■ How to complete this task ■
How many lines in the listing below contain the string "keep"? Say only the number.
[Opening Data shown section]
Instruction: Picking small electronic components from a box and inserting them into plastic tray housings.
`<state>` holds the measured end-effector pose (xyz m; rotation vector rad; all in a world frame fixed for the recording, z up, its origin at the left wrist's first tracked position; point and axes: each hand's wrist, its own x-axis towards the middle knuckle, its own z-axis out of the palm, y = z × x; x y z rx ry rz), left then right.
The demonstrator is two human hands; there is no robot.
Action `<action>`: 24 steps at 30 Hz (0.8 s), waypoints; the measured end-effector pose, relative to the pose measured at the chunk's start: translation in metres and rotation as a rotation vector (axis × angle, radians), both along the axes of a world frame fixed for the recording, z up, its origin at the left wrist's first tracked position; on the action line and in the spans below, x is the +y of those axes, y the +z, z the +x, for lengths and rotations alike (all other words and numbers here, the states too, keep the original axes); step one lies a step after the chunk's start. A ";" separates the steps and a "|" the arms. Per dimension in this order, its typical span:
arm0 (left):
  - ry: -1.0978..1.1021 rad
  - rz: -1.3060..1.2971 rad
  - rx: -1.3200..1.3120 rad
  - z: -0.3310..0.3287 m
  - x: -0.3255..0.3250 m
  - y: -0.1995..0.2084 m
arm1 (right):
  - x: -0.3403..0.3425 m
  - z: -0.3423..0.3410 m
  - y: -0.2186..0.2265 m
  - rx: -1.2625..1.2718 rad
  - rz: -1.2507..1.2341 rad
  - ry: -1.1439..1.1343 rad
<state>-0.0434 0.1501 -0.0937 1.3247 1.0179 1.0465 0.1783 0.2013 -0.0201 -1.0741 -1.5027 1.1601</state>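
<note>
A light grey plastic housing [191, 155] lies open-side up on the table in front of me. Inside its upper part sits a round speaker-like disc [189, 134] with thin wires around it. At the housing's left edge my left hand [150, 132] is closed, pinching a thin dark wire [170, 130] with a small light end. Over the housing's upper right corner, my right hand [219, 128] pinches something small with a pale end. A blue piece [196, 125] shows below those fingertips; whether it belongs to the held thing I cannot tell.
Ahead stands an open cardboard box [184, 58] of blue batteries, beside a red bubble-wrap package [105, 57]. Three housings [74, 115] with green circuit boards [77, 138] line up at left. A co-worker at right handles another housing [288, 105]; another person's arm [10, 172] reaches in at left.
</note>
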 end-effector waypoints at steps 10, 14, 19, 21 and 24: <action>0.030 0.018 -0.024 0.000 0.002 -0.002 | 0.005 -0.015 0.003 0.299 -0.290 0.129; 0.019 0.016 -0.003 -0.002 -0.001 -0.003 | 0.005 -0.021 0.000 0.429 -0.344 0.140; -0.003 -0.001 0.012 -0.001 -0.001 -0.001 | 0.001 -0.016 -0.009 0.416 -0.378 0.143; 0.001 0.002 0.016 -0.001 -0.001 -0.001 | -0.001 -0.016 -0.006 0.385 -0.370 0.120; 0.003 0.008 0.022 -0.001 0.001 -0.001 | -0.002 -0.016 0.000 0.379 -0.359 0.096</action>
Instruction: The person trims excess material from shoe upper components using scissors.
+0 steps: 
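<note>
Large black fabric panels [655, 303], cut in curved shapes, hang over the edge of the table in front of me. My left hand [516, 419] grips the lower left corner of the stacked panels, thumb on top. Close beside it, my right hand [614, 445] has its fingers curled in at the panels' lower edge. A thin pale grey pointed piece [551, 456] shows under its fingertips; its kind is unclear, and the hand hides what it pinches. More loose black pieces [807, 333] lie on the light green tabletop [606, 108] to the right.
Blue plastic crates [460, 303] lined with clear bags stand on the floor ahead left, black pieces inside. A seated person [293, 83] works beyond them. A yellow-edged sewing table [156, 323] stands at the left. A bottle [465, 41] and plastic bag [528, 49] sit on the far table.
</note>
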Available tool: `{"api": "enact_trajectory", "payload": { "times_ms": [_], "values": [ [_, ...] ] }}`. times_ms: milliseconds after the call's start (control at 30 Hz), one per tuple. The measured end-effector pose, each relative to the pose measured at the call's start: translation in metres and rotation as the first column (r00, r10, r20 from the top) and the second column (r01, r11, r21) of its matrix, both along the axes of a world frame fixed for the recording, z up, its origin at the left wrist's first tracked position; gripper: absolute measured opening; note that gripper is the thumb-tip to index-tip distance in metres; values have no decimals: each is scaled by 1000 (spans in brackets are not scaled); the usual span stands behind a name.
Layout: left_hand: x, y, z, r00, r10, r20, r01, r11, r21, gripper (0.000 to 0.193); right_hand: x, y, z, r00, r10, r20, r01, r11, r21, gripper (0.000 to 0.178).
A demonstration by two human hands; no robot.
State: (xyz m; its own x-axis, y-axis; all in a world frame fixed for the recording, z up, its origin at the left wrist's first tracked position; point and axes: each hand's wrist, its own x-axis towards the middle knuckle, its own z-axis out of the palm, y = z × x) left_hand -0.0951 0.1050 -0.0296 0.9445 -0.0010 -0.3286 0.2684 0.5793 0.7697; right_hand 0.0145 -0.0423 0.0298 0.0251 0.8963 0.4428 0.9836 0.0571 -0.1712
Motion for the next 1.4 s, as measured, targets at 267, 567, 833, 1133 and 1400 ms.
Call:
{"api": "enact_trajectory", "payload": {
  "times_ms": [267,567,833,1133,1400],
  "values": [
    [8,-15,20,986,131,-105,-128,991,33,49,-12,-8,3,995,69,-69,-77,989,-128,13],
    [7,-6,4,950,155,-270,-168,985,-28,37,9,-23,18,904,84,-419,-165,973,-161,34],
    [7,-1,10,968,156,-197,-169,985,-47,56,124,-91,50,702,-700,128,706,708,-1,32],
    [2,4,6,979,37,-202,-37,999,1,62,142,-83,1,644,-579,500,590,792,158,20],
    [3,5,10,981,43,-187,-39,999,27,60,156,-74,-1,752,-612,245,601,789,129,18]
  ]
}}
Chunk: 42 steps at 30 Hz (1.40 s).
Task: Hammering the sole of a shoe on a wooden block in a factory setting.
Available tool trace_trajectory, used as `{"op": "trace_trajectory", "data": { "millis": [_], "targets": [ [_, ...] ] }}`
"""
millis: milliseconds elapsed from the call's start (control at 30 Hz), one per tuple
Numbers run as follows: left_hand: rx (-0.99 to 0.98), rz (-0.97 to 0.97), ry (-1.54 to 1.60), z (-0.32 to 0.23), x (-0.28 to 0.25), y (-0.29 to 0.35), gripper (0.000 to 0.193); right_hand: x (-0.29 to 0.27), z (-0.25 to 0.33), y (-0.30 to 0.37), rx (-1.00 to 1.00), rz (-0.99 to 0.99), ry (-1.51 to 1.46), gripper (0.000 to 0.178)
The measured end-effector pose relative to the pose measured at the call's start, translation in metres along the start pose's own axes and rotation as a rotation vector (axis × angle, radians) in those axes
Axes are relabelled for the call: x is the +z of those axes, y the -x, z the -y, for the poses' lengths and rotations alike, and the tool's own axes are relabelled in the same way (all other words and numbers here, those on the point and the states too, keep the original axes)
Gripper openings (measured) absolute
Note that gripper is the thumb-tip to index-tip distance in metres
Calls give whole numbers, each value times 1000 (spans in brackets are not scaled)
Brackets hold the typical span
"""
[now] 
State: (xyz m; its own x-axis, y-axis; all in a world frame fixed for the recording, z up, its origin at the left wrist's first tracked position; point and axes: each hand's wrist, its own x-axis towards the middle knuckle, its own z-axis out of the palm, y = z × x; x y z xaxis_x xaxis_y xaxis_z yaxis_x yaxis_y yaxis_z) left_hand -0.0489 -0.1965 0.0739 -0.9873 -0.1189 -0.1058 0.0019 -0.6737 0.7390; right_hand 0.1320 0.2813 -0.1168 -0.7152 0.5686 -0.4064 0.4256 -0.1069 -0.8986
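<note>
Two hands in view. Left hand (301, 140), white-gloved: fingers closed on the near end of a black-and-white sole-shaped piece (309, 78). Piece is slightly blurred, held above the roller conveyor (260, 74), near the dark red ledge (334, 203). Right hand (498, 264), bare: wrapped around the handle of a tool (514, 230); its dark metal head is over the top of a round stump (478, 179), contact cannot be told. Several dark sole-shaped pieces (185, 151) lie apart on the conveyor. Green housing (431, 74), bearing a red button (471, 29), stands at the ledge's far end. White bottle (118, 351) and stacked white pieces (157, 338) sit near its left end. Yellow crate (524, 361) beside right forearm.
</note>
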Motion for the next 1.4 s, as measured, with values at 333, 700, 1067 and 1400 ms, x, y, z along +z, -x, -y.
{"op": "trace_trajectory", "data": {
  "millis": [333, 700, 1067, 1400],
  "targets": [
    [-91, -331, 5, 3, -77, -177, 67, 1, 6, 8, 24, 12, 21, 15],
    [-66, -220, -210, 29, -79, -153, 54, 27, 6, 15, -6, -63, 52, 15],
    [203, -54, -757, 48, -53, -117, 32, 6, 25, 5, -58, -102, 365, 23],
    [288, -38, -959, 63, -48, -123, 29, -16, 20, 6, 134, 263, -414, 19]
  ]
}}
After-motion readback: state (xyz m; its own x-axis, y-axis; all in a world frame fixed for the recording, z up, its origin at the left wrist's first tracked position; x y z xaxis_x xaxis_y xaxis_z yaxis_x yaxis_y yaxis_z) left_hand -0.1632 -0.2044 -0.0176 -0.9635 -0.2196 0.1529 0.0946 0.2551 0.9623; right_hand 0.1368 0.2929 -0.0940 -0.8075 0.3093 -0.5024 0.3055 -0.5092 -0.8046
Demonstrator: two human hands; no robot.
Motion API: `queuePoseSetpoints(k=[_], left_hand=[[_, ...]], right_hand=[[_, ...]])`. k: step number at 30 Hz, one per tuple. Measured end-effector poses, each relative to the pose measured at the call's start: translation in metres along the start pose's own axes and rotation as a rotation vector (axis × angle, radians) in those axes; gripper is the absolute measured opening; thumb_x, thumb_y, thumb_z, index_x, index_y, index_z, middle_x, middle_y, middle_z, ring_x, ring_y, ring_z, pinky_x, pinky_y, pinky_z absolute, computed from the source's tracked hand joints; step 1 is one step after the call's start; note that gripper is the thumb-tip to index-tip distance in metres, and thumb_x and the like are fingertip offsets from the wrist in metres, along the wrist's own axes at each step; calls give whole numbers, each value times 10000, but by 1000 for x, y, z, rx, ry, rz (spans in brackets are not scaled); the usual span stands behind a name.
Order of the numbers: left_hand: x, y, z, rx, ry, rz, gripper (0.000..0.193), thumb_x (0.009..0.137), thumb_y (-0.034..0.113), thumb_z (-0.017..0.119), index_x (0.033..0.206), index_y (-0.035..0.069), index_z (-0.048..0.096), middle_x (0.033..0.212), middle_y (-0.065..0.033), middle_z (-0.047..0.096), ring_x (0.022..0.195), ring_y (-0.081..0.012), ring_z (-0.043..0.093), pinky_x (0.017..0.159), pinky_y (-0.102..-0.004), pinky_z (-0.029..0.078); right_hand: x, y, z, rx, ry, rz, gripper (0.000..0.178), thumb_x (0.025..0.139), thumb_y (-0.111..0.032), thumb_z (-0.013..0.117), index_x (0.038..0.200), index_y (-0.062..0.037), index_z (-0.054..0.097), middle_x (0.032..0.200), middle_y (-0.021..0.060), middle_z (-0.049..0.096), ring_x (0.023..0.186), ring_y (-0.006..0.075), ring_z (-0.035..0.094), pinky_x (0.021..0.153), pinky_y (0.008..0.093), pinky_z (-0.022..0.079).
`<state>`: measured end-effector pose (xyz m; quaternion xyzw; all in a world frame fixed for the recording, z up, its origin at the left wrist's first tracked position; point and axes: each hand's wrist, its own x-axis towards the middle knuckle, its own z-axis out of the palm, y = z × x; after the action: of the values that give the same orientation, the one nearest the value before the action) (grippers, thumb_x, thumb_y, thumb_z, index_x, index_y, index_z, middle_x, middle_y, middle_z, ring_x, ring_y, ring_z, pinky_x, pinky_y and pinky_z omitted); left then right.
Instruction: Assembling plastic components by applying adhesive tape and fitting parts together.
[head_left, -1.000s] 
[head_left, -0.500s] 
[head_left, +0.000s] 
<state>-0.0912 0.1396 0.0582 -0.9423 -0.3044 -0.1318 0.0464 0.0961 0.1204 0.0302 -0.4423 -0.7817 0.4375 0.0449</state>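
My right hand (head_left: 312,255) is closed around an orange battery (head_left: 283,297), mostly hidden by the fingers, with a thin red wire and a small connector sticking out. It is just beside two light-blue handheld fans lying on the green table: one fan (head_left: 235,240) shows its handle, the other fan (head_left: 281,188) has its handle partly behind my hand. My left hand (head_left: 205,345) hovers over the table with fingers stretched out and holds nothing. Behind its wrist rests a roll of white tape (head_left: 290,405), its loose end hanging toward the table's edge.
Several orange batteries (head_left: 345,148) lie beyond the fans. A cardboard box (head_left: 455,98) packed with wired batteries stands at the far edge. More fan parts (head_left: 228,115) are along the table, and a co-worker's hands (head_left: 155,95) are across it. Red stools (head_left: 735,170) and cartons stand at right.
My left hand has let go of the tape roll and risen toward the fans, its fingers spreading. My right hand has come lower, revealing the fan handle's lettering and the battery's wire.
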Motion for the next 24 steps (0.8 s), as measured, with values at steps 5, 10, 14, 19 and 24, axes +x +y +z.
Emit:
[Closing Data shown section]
■ Response to the task ■
2